Es ist einfach zu erklären, dass Nachhaltigkeit wichtig ist, aber es ist schwierig, alle einzubeziehen, so dass sie sich auch verantwortlich fühlen. Nachhaltigkeit muss als Einstellung gelebt und nicht aufgezwungen werden. Dieser Aspekt ist grundlegend, um wirklich etwas verändern zu können. Das fängt schon damit an, dass alle Maschinen und Anlagen am Ende der Schicht, bei Produktionswechsel und an Wochenenden ausgeschaltet oder in Stand-by versetzt werden. Damit kann bis zu 60 Prozent Energie eingespart werden. Seit 2020 haben wir auch Maßnahmen zur Materialrückgewinnung eingeführt, etwa von Öl, und damit nicht nur CO2-Emissionen, sondern auch über 100.000 Euro jährlich eingespart.

Wirken sich die Maßnahmen auch auf die Effizienz und Produktivität Ihres Unternehmens aus? 
Auf Produktionsebene bringen neue Maschinen eine bessere Leistung, neue Verfahren verbessern das Gesamtergebnis. Materialien mit geringerer Umweltbelastung lassen sich in der Regel leichter verarbeiten.
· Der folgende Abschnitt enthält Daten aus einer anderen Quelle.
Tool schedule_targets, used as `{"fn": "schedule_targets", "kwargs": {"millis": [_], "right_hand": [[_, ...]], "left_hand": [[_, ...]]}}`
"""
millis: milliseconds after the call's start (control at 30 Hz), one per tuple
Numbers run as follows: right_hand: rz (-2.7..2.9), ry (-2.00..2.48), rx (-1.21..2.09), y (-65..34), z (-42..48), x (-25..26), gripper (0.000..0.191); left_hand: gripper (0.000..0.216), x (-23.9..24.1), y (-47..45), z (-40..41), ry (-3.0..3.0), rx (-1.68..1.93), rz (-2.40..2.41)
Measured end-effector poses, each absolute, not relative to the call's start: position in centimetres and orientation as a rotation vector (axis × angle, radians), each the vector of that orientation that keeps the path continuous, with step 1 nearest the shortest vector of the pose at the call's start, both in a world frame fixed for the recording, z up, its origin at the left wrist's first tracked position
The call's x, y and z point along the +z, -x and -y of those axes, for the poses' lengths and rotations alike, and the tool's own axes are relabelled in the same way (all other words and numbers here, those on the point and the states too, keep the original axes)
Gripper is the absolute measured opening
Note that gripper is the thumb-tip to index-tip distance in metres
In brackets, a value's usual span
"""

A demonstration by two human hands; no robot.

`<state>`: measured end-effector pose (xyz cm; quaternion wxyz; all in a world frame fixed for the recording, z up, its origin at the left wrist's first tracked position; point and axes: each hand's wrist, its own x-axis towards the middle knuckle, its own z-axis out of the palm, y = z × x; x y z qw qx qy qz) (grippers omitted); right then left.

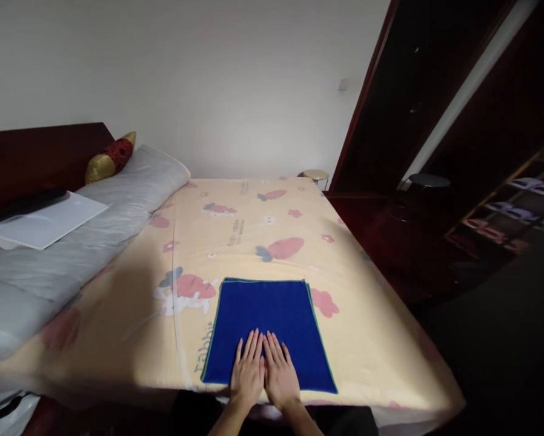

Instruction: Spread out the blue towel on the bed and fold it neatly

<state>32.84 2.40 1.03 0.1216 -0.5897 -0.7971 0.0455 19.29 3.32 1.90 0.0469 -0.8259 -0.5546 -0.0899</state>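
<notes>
A blue cloth [265, 309] with green stitched edges lies flat near the front edge of the bed. Its layered edges at the top left suggest it is folded. My left hand [248, 369] rests palm down on the lower middle of the cloth, fingers stretched forward. Right beside it, my right hand [280, 370] lies flat on the same cloth, the two thumbs side by side. Neither hand grasps anything. The cloth under my palms is hidden.
The bed's cream sheet [363, 339] has carrot and rabbit prints. Along the left runs a grey rolled quilt [117, 212] with a white board [49, 221] on it and a red-gold bolster [111, 158] behind. Past the right edge stand a dark stool [429, 180] and a shoe rack [503, 212].
</notes>
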Motion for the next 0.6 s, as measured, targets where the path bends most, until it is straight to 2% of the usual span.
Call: {"fn": "schedule_targets", "kwargs": {"millis": [600], "right_hand": [[2.263,1.722,0.375,-35.1,-3.3,2.0,0.055]], "left_hand": [[0.055,1.3,-17.0,-4.7,2.601,-0.225,1.754]]}}
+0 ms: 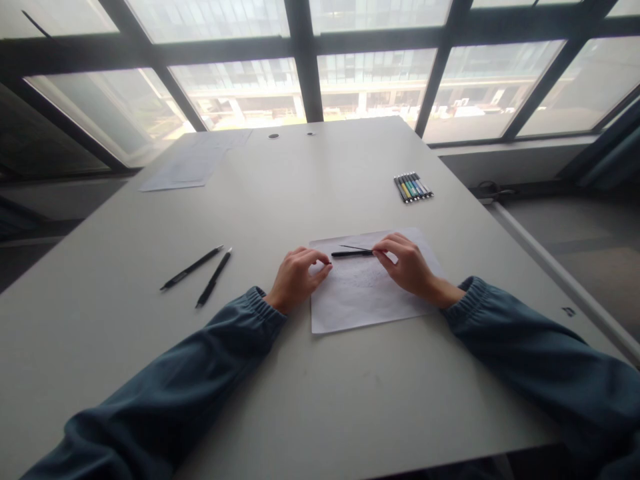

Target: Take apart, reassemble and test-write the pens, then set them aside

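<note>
A white sheet of paper (367, 303) with a faint pencil drawing lies on the table in front of me. My right hand (407, 265) rests on it, fingers pinched on the end of a black pen (350, 253) that points left. A thin dark line, perhaps its cap or a second slim part, angles above it. My left hand (297, 277) sits at the sheet's left edge with fingers curled, fingertips close to the pen's free end; whether they touch it is unclear.
Two black pens (200, 272) lie on the white table (280, 187) to my left. A row of several coloured markers (413, 187) sits at the far right. Loose sheets (193, 163) lie at the far left corner. Large windows stand behind the table.
</note>
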`<state>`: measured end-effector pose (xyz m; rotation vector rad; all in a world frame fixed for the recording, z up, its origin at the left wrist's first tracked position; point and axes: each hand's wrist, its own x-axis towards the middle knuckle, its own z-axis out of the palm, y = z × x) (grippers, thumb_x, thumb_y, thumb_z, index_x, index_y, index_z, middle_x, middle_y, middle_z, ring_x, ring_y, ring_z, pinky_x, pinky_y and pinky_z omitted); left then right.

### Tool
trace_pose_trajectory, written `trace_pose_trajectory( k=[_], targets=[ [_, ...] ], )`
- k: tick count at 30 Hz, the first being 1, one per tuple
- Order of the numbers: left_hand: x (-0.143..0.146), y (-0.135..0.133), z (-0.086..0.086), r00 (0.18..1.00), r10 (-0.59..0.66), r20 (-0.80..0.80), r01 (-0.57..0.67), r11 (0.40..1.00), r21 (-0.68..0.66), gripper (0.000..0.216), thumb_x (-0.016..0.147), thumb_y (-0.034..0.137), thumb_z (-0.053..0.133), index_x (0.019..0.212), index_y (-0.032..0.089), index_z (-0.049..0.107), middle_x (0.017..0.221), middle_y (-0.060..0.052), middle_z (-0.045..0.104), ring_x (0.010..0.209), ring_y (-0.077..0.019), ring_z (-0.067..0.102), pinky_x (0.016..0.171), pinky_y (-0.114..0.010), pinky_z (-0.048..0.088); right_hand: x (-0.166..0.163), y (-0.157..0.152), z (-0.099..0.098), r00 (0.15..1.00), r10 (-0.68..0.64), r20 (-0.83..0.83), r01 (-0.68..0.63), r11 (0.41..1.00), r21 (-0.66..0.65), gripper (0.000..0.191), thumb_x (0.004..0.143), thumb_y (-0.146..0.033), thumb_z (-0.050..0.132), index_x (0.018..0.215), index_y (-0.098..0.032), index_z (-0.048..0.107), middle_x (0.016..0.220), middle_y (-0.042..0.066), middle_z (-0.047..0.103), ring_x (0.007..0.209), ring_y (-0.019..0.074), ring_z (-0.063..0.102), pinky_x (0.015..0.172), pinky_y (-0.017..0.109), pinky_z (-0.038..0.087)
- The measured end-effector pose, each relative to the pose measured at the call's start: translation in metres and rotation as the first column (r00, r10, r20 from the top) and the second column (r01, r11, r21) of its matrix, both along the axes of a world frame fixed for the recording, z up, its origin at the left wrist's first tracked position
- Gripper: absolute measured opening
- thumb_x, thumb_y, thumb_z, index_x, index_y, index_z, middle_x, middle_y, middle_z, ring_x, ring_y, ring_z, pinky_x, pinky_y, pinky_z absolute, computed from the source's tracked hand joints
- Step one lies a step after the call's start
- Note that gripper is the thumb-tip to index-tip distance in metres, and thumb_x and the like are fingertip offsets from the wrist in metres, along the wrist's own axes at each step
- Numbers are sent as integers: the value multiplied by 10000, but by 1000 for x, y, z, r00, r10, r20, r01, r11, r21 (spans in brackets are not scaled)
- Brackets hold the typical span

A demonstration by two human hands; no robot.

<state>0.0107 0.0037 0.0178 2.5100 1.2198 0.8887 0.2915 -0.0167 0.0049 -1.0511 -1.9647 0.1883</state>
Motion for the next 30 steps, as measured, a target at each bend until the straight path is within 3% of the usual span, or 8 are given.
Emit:
trace_pose_trajectory(
  k=[9,16,30],
  targets=[
    [1,2,-2,983,-55,173,37,993,110,82,861,276,750,914,218,725,857,-20,744,804,-177,653,838,-346,534,-1,1,-2,989,140,49,-140,990,-3,118,970,-188,580,918,-225,679,893,62,688,864,216,618,796,370,516],
    [3,1,0,979,-106,175,81,986,143,100,867,310,754,902,220,730,867,-22,767,832,-183,663,848,-356,526,1,1,-3,981,173,91,-173,985,0,124,977,-187,571,928,-220,681,904,69,685,865,215,610,786,368,515],
    [3,-1,1,981,-152,117,146,987,59,151,908,376,695,918,236,750,908,-48,776,876,-198,682,885,-384,522,-2,0,0,969,215,124,-213,977,-32,165,993,-236,547,928,-234,698,894,68,696,864,216,610,785,370,518]
  ],
)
Wenn es zudem kein nice-to-have, kein Overengineering gibt, sondern nur das, was für die Funktion wirklich notwendig ist, wird ein Produkt mit den geringstmöglichen Nachhaltigkeitsauswirkungen hergestellt. Ein solches stellt im Allgemeinen auch eine kommerziell günstigere Lösung dar. 

Und wie geht’s in Sachen Dekarbonisierung weiter?
Wir haben uns auf eine Reise begeben, die nie enden wird. Es muss kontinuierliche Verbesserungen geben, um wettbewerbsfähig zu bleiben: eine Verbesserung bei der Überwachung aller Daten, eine Verbesserung unseres Bewusstseins und Wissens, die Schulung der gesamten Belegschaft, damit Nachhaltigkeitsthemen als selbstverständlicher Teil der Arbeit gelebt werden, und zwar in jeder Position. Das erfordert einen besonderen Aufwand an Zeit und Kosten, aber auch eine ordentliche Portion Willenskraft, denn alles Neue stößt am Anfang auf Ratlosigkeit. All das zeigt: Wir haben schon viele Maßnahmen ergriffen, aber noch einen langen Weg vor uns. 

Kurzbiografie

Alessandro Iviglia

Alessandro Iviglia, geboren 1982, ist Global Product Manager von Röchling Automotive in Leifers. Das Unternehmen mit Hauptsitz in Mannheim und Niederlassungen auf der ganzen Welt, produziert Kunststoffkomponenten für die Automobilindustrie. Iviglia hat Industriedesign am Polytechnikum Turin studiert und ist bei Röchling Automotive u.a. für die Entwicklung nachhaltiger Materialien für die Automobilwelt verantwortlich.